As this is an unofficial snap of the upstream project, and to remain consistent with other recent decisions regarding that interface, I am also -1 for the auto-connection of password-manager-service.

For camera and audio-record auto-connections, I am +1 for this once the description is updated.

I note from the github issue too that the upstream developer is unlikely to contribute to the snap and views it as a community contribution, therefore as @alexmurray points out please continue to maintain the snap.

I have updated the description, with asking the user to connect to password-manager-service if facing any issues.

@dclane can you look into this? The requirement for audio-record & camera plug is met now.

Thank you for taking the time to update the description.

  • audio-record and camera: 3 votes for, 0 against. Granting auto-connect. This is is now live.
  • password-manager-service: 3 votes against, not granting auto-connect.

Hi, WebCord dev here. I thought of giving a few words here to point out how and why my app access following OS components:

  • audio-record and camera: WebCord doesn’t use this directly, but manages the access to these components in order to pass it further to Discord.
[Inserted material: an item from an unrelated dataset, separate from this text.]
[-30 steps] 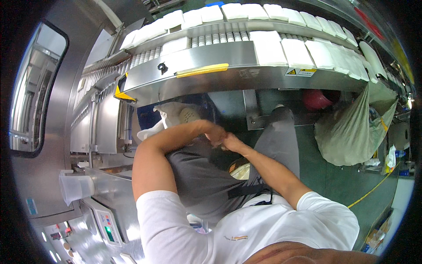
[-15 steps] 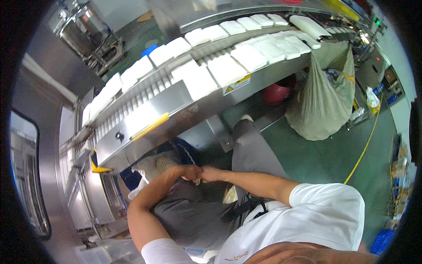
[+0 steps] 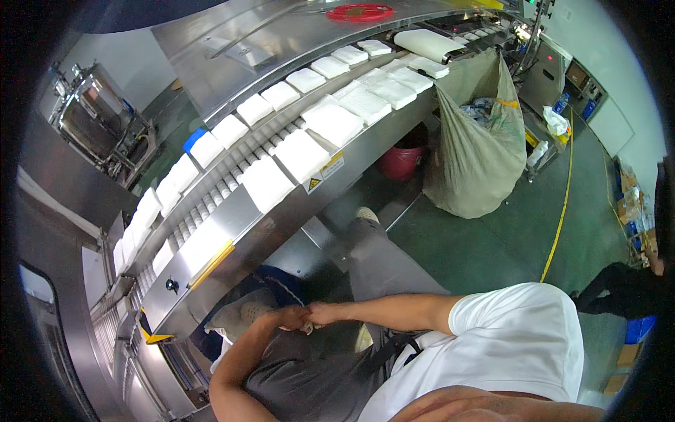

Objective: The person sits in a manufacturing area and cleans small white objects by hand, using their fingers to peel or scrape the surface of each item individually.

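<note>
Both of my hands meet low in front of me, over my lap. My left hand (image 3: 292, 318) is closed, its fingers curled toward the other hand. Touching it is my right hand (image 3: 323, 314), closed as well. A small pale bit shows between the fingers, too small to name. Above them runs a steel roller conveyor (image 3: 278, 239) with white folded pads (image 3: 267, 184) lying along it in two rows. Neither hand touches the pads or the conveyor.
A big cloth sack (image 3: 471, 162) hangs at the conveyor's far right, beside a red bucket (image 3: 401, 163). Far left stands a steel tank (image 3: 95, 112). A red round lid (image 3: 358, 13) lies on the steel top behind. At the right edge, a person's dark-clothed limb (image 3: 615, 288) shows.
My view has shifted, so the conveyor appears lower and further left. Several pads have moved along the conveyor toward the left. My hands stay together. Another person has come into view at right.
</note>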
It’s worth noticing WebCord might not be able to revoke the access (after disabling it in the settings) if it was granted to Discord already (I might take a look if there’s anything I could do about it other than refresh the page). Also the dialog window might only show once (after user clicked on yes and no), after that WebCord does not ask the user anymore – user can change the behaviour of permissions in the settings then either to true or false.

  • password-manager-service: This is more a Chromium thing, since WebCord uses safeStorage API in Electron to encrypt some data it stores in .config, a bit to protect it from the other apps from reading it (I believe Chromium browsers use that exactly to encrypt stored passwords, just so those are not being left on PC in plaintext). It should not be used for reading other passwords than what Chromium (and Electron) generates neither made available to Discord or any unprivileged code, therefore it should be fine to make WebCord use sandbox-specific keyring.

Hi @SpacingBat3,

Thanks a lot for the clarification!

Regarding the password-manager-service, the discussion here may also be relevant for this snap, as we are revisiting the decision: don’t grant the chromium snap auto-connect to the password-manager-service.